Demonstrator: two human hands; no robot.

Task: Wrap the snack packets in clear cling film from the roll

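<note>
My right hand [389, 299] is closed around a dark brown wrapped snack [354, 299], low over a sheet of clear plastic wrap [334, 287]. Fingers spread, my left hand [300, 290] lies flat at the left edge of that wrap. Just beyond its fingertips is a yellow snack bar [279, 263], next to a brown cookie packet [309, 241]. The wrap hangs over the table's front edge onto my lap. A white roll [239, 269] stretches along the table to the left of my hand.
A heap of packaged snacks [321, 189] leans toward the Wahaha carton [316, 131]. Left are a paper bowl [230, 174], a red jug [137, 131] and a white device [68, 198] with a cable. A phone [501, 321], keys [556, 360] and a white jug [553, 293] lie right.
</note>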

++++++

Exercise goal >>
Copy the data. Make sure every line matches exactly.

Answer below >>
Demonstrator: two human hands; no robot.

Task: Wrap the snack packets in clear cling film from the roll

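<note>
My right hand [389, 299] is closed around a dark brown wrapped snack [354, 299], low over a sheet of clear plastic wrap [334, 287]. Fingers spread, my left hand [300, 290] lies flat at the left edge of that wrap. Just beyond its fingertips is a yellow snack bar [279, 263], next to a brown cookie packet [309, 241]. The wrap hangs over the table's front edge onto my lap. A white roll [239, 269] stretches along the table to the left of my hand.
A heap of packaged snacks [321, 189] leans toward the Wahaha carton [316, 131]. Left are a paper bowl [230, 174], a red jug [137, 131] and a white device [68, 198] with a cable. A phone [501, 321], keys [556, 360] and a white jug [553, 293] lie right.
</note>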

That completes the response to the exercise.